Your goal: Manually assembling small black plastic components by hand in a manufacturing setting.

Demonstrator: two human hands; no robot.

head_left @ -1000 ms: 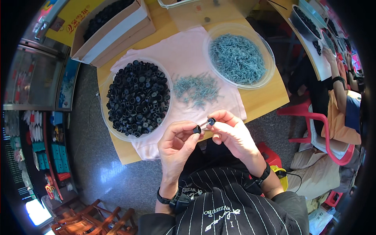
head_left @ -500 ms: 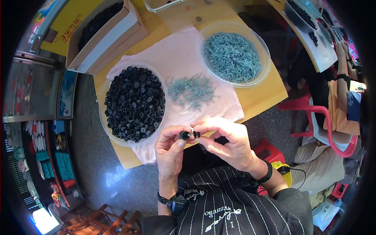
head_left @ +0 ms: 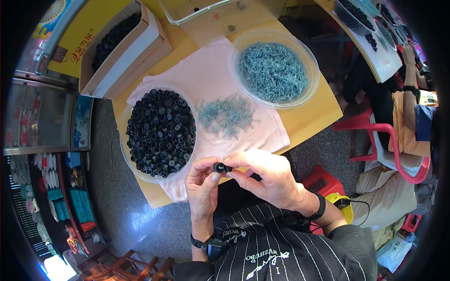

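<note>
My left hand (head_left: 202, 181) pinches a small round black plastic cap (head_left: 218, 167) between thumb and fingers, above the table's near edge. Thumb and fingers of my right hand (head_left: 268, 178) close on another small black piece (head_left: 228, 168), pressed up against the cap; fingertips partly cover it. No metal shows between the two parts now. Just beyond my hands, a loose pile of silvery screws (head_left: 227, 114) lies on a pale pink cloth (head_left: 206, 61). Left of it, a clear round tub holds many black plastic caps (head_left: 161, 133). Farther right, another tub is heaped with screws (head_left: 274, 70).
A cardboard box (head_left: 136, 54) of black parts stands at the table's far left, with a clear plastic bin (head_left: 211, 21) at the far edge. To the right are a red plastic chair (head_left: 398, 150) and a co-worker's arm (head_left: 410, 107) near another table (head_left: 386, 68).
The two black pieces have come together; the metal shank seen between them is now out of sight. My right hand has shifted left toward my left hand.
</note>
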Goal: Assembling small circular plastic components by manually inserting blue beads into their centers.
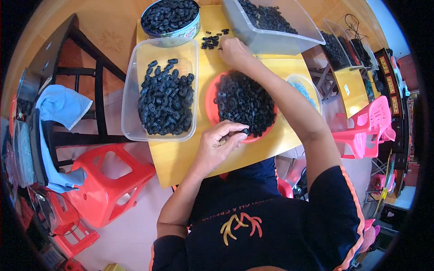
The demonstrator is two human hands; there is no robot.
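Black plastic pieces point(242, 101) fill the red bowl point(211, 104).

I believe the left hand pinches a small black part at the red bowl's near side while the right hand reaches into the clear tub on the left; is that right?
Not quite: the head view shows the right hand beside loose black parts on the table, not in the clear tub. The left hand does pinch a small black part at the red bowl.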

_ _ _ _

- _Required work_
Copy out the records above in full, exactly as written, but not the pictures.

- _Response for this exercise_
Your goal: Manually assembling small black plastic components by hand in a manufacturing setting.

Demonstrator: two human hands; no robot.

head_left @ -1000 ms: 
head_left @ -500 ms: 
head_left @ +0 ms: 

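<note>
My left hand (head_left: 202, 181) pinches a small round black plastic cap (head_left: 218, 167) between thumb and fingers, above the table's near edge. Thumb and fingers of my right hand (head_left: 268, 178) close on another small black piece (head_left: 228, 168), pressed up against the cap; fingertips partly cover it. No metal shows between the two parts now. Just beyond my hands, a loose pile of silvery screws (head_left: 227, 114) lies on a pale pink cloth (head_left: 206, 61). Left of it, a clear round tub holds many black plastic caps (head_left: 161, 133). Farther right, another tub is heaped with screws (head_left: 274, 70).
A cardboard box (head_left: 136, 54) of black parts stands at the table's far left, with a clear plastic bin (head_left: 211, 21) at the far edge. To the right are a red plastic chair (head_left: 398, 150) and a co-worker's arm (head_left: 410, 107) near another table (head_left: 386, 68).
The two black pieces have come together; the metal shank seen between them is now out of sight. My right hand has shifted left toward my left hand.
</note>
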Goal: Assembling small circular plastic components by manually inserting blue beads into their centers.
The demonstrator is two human hands; there is no robot.
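Black plastic pieces point(242, 101) fill the red bowl point(211, 104).

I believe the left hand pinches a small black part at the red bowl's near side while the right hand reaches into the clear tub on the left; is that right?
Not quite: the head view shows the right hand beside loose black parts on the table, not in the clear tub. The left hand does pinch a small black part at the red bowl.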

This output contains the full answer.